Abstract 183: Heart-Type Fatty Acid Binding Protein and C-Reactive Protein are Significantly up-Regulated in Bone Marrow-Derived Mesenchymal Stem Cells Under Hypoxic Conditions
Background: Cardiac injury markers, Heart-type fatty acid binding protein (FABP3) and C-reactive protein (CRP), are highly sensitive predictors of myocardial ischemia and necrosis. These proteins may stimulate endogenous stem cell to embark on the repair of injured myocardiocytes. Additionally FABP3 and CRP could be optimal markers to evaluate the form of hypoxia-preconditioned bone marrow derived stem cell (MSC) for the cell-based transplantation therapy to patients with ischemic heart diseases.
Methods: Eight swine and 5 human MSCs were cultured in DMEM with 1% FBS for 6, 24 and 48 hours (hr) in either standard (O2=20%, CO2=5%) or hypoxic (O2 = 1%, CO2=8%) conditions (H). CRP, FABP3 and other well-defined, hypoxic regulated genes HIF1A, VEGF, CXCR4, EGF and EGFR were examined using semi-quantitative rtPCR (qPCR), Antibody Array (Ray Biotech, Inc.) and Immunocytochemistry (IMC).

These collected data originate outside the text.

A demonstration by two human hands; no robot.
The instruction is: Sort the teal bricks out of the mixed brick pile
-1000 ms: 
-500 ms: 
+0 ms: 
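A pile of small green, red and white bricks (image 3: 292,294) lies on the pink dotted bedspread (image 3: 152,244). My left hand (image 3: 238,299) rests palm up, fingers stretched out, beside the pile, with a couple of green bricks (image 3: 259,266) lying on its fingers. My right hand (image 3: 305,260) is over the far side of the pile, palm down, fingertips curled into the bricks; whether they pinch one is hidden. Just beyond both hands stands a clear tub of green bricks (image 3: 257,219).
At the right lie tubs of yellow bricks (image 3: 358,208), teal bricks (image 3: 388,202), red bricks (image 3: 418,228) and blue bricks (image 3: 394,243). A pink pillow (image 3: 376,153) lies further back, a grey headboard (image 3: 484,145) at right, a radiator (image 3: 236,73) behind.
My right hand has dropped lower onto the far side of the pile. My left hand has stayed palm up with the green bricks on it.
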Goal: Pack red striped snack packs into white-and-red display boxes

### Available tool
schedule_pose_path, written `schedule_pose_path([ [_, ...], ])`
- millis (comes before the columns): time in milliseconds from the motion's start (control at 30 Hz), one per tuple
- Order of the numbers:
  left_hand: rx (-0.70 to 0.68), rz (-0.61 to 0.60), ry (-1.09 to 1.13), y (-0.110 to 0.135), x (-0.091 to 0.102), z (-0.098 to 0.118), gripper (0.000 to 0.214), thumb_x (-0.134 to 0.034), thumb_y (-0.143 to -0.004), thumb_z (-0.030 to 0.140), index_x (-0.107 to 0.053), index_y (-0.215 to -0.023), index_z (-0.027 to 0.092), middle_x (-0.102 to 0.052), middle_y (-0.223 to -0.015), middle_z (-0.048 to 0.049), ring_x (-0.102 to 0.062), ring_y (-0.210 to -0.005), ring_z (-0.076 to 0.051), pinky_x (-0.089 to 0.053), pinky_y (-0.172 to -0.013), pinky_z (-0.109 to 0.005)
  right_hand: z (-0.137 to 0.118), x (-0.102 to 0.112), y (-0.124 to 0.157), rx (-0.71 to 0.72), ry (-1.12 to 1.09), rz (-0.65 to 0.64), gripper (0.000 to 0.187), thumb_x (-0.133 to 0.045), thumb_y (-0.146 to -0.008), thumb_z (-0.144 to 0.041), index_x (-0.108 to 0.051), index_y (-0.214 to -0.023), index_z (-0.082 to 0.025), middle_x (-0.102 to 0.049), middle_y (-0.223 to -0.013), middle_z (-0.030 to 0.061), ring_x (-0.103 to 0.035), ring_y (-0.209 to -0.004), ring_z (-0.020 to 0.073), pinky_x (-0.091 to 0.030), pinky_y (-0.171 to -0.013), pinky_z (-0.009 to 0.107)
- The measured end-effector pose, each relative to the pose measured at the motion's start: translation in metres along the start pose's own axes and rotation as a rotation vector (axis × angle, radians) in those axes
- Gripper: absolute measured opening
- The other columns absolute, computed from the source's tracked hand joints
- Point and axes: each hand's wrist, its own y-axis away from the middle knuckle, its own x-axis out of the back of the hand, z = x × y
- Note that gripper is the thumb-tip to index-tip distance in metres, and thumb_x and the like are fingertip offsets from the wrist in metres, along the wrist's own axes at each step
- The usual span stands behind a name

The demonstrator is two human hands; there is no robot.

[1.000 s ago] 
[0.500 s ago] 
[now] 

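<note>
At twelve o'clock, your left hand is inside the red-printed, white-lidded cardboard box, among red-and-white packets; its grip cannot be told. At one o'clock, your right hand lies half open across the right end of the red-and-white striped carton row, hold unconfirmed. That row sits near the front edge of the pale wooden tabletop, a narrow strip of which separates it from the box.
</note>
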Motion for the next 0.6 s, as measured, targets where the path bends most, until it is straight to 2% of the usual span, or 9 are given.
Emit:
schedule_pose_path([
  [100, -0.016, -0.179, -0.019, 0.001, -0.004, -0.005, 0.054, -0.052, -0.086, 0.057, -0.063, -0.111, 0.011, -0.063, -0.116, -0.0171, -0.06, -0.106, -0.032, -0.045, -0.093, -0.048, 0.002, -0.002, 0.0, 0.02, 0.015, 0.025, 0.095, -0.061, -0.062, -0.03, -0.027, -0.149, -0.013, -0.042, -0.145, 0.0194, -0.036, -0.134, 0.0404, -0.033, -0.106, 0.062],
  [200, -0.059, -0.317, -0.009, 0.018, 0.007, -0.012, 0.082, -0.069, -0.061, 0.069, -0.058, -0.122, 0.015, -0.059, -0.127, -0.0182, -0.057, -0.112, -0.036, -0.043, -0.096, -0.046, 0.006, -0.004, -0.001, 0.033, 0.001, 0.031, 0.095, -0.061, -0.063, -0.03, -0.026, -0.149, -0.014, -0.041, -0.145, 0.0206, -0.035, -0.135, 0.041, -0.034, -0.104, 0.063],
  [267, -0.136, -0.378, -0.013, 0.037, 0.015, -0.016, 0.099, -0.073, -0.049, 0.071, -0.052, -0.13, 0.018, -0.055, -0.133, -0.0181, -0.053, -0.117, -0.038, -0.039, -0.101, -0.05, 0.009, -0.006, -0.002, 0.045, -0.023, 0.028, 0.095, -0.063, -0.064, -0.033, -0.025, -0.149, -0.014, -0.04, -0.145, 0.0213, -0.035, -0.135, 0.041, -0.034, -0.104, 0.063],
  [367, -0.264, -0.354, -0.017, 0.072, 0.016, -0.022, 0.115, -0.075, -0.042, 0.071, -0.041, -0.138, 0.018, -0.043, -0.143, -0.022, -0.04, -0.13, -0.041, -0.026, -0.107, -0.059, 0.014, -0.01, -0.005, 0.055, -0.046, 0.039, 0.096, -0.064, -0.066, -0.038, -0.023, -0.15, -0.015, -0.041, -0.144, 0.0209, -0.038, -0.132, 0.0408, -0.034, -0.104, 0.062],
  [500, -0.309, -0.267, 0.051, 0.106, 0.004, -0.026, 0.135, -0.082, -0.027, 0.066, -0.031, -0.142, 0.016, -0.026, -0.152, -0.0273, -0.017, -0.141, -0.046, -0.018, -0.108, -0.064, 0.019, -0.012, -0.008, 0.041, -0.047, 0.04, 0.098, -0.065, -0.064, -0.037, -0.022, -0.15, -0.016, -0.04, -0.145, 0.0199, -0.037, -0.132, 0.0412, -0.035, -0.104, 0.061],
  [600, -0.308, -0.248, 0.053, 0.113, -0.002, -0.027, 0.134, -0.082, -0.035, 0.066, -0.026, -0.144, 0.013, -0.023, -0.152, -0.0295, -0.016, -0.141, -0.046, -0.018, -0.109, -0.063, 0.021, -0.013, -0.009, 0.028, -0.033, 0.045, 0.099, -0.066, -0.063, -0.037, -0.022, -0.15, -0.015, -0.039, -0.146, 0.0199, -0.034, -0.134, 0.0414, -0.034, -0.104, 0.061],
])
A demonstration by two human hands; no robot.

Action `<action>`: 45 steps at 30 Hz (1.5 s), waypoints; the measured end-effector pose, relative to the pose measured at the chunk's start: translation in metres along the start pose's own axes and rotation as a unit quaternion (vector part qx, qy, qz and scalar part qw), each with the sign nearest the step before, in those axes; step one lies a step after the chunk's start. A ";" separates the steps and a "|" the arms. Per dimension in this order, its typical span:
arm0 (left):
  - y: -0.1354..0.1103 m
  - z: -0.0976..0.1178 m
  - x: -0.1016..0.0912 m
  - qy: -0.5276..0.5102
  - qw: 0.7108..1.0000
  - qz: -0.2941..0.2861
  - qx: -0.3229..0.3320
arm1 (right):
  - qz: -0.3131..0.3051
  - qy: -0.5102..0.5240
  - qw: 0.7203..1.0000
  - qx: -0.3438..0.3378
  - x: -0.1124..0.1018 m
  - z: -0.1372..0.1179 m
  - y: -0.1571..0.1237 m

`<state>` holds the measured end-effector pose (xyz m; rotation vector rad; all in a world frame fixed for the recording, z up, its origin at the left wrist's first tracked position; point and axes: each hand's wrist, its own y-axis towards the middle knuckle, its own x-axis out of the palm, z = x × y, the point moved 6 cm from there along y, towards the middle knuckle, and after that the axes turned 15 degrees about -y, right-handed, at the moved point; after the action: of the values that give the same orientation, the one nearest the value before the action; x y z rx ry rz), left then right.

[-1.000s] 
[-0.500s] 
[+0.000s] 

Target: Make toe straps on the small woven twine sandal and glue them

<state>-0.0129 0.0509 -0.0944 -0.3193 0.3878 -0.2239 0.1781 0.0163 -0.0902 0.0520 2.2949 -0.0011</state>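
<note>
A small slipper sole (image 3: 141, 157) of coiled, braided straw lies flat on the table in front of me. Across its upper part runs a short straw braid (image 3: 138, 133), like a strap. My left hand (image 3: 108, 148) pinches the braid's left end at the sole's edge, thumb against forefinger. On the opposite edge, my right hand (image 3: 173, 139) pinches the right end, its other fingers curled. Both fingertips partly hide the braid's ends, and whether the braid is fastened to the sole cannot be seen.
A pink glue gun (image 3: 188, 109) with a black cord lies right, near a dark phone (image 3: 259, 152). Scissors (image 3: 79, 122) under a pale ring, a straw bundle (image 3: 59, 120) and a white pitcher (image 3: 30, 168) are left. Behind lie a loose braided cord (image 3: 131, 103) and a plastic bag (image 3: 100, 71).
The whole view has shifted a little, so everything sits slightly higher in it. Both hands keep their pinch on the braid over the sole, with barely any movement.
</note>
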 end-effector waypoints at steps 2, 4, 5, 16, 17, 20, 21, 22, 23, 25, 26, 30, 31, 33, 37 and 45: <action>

Results: Through qPCR, we identified that the expressions of CRP and FABP3 were significantly elevated (P=0.045) after 24hr culture with 1% oxygen and recovered rapidly to baseline expression level after 6hr of re-oxygenation. The CRP and FABP3 transcript regulated patterns were parallel to those of VEGF, HIF1A and CXCR4. CRP, EGF and EGFR proteins increased over one hundred folds in H MSCs after 24hrs in their respective extracellular medium; suggesting CRP and EGFs were secreted by oxygen starved MSCs. By IMC analysis, FABP3 was found localized in the cytoplasm and extracellular matrix of 24hr. MSCs. No signs of increased apoptosis were found in the 24hr. H MSCs by DAPI staining and PCR apoptotic analysis.
Conclusions: Our results demonstrate that CRP and FABP3 are extremely sensitive to hypoxia in bone marrow derived MSCs and are associated with the proliferation and differentiation processes of MSCs in hypoxic or ischemic condition.
- © 2010 by American Heart Association, Inc.